'Lights' star ready for kickoff
Q&A WITH KYLE CHANDLER
By DAVID MARTINDALE
SPECIAL TO THE STAR-TELEGRAM
Kyle Chandler, the actor who portrays a Texas high school football coach in the TV version of Friday Night Lights, is a Georgia boy.
So he's unwilling to wholeheartedly endorse the Texas conceit that Lone Star State football offers more quality, more intensity, more fan devotion, more everything than any other state in the country.
"I went to the University of Georgia," Chandler says. "It was pretty crazy there. There's a fervor there, too, and I couldn't tell you if there's much of a distinction."
That said, however, Chandler will concede that Texas high school football undeniably is something special. "There's no doubt about it," he says. "There's an energy that comes out. It's just insane good."
Chandler plays Eric Taylor, the first-year head coach in the fictional town of Dillon, Texas, where pressure is mounting to deliver a state title.
Friday Night Lights, filmed in Austin and widely praised as one of the best new series of the fall TV season, premieres at 7 p.m. Tuesday on KXAS/Channel 5.
Your character strikes a nice balance between being a friend to the players and a strict disciplinarian. When you did research and met with real-life coaches, is this the relationship you witnessed? Yeah, I'm still experimenting with it.
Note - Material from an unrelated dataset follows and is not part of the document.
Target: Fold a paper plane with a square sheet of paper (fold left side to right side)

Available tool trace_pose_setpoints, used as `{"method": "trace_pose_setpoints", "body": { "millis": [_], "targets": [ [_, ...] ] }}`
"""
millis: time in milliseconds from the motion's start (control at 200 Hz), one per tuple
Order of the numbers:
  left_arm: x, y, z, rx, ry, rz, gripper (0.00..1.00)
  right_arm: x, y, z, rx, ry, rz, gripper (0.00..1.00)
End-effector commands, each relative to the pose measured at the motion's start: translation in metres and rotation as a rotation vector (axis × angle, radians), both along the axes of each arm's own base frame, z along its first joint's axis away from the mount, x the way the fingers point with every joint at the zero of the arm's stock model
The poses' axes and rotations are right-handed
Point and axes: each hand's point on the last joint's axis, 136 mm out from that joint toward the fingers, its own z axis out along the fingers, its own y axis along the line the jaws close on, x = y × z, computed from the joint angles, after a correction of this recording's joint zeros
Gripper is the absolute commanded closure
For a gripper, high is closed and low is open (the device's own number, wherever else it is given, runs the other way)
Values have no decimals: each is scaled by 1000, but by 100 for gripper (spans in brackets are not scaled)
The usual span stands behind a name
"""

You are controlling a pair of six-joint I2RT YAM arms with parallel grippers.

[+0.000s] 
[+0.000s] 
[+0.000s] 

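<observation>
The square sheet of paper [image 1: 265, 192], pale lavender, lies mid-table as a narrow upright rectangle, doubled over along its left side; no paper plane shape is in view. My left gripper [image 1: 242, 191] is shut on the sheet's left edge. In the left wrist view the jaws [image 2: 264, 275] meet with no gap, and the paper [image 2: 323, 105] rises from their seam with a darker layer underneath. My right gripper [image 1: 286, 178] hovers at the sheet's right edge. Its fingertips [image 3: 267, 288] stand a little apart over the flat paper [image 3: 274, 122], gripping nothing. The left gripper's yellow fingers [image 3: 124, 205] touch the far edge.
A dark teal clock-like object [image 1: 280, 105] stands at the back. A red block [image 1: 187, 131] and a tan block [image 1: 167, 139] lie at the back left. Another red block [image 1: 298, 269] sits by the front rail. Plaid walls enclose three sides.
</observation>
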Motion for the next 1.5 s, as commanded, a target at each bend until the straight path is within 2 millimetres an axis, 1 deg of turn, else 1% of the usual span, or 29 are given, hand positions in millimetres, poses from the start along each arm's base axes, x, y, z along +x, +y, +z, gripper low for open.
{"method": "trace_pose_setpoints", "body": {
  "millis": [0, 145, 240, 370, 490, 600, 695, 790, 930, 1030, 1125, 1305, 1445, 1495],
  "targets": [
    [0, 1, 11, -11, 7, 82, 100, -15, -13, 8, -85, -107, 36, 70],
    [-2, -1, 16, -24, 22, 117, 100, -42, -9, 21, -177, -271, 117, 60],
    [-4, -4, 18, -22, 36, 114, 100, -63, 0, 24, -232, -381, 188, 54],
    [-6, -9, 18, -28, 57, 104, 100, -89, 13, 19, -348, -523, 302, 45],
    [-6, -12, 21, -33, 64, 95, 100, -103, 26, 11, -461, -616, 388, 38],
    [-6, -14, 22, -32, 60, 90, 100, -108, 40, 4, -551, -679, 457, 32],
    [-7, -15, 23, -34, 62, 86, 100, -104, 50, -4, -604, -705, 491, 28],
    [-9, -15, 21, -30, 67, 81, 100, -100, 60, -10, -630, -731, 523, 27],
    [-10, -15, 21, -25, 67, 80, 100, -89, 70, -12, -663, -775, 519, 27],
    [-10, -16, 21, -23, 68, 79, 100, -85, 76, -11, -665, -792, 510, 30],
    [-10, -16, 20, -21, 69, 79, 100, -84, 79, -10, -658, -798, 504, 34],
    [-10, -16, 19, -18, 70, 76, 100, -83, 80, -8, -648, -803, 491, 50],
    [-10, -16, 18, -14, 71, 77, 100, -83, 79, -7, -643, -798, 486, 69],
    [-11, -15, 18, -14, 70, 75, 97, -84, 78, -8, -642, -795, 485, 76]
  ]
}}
I've met with a few of the coaches out here and one of the important things that I got early on, regardless of what we were discussing, was their love for the kids. Their love for them is pretty much boundless. There's so much give and take between a coach giving part of his soul and the kids giving that back in return.
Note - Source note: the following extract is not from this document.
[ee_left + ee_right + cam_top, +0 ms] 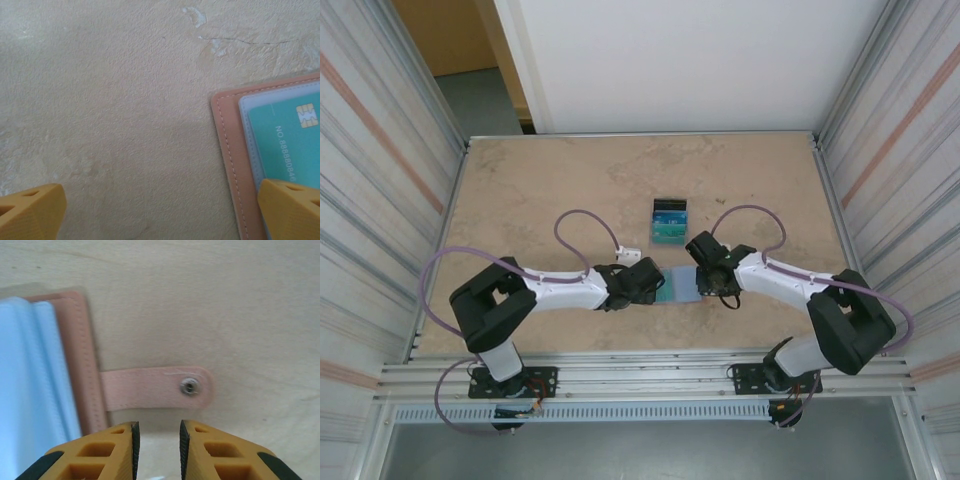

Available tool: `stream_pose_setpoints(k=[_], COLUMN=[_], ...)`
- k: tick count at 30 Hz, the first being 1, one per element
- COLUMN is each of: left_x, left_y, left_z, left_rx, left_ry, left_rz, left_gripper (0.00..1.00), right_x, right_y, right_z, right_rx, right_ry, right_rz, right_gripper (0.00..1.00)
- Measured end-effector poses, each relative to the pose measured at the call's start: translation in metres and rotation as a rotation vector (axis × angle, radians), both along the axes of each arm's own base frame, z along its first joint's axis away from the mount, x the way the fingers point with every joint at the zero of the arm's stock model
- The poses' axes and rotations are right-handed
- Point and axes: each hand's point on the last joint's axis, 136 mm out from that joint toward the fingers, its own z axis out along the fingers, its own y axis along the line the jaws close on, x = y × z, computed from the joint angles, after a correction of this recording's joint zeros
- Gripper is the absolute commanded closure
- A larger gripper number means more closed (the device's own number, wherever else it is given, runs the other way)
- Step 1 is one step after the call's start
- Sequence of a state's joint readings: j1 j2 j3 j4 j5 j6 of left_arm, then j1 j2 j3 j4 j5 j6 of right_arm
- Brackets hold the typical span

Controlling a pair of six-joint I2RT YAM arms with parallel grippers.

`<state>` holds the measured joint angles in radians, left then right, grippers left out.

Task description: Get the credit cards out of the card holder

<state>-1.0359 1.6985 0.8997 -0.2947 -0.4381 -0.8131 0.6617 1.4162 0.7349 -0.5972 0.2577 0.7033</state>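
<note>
Left gripper [160,194]: jaws spread wide at wallet [227,165] edge
Right gripper [157,432]: narrow gap, empty
Risk: we drag the unpinned wallet — card [282,142] never slides out

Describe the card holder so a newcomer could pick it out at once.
On the beige table, look near the middle front, before the black-backed upright card stand. The pinkish-brown leather wallet lies open and flat there, light-blue inside. Unlike the stand, it has a snap tab.

The card holder [680,285] lies open on the bench [570,180] between the left pincer [656,284] and right pincer [706,290], a card [287,142] tucked inside, the stand [670,220] behind it.
</note>
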Motion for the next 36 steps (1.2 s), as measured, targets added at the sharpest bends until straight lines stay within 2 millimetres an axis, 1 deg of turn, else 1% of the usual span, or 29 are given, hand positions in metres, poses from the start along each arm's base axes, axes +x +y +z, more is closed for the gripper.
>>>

So you understand what your character goes through when a player is seriously injured. You get how the coach can be devastated, but must soldier on. I'm sure there's some blame [in the back of his mind]. But how does it affect his job, with that boy sitting in the hospital bed? He's still got to finish the game. He has to carry on through the season.
Despite a demanding production schedule attached to making a TV series, do you get to leave early enough on Friday nights to catch real high school games? The schedule goes back and forth. But yeah, we've had plenty of time to get out and see different games and research. We've got a pretty good schedule. I've never done a series where, during the first five or 10 episodes, you weren't doing 14, 17 hours a day while everyone's trying to get their groove. This one, we've settled into it really nicely, really quickly.
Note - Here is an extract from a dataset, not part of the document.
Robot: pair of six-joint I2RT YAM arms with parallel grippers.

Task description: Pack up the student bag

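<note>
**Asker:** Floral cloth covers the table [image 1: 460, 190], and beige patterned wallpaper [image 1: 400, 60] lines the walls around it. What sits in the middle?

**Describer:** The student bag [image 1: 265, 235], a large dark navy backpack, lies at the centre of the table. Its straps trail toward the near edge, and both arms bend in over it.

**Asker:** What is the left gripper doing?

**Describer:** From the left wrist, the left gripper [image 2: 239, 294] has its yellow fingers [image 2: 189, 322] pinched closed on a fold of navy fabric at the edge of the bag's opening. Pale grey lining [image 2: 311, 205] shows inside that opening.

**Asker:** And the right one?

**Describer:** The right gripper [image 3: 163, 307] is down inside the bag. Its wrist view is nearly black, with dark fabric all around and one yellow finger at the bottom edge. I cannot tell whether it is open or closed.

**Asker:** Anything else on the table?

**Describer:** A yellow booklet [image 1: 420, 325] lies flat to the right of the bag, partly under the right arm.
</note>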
So are there any teams you can give us an informed scouting report about? I've seen Del Valle. I've been to some Pflugerville games. There are games out by Round Rock that I've seen. That's it so far.
Any concerns that you've got the movie version of Friday Night Lights and the performance of Billy Bob Thornton to measure up to? Trying to reach the quality of the movie is what we're looking to do. Trying to capture that is giving us an immense amount of joy and challenges and responsibilities. That quality is reachable. It's a tremendous challenge, but we see the light.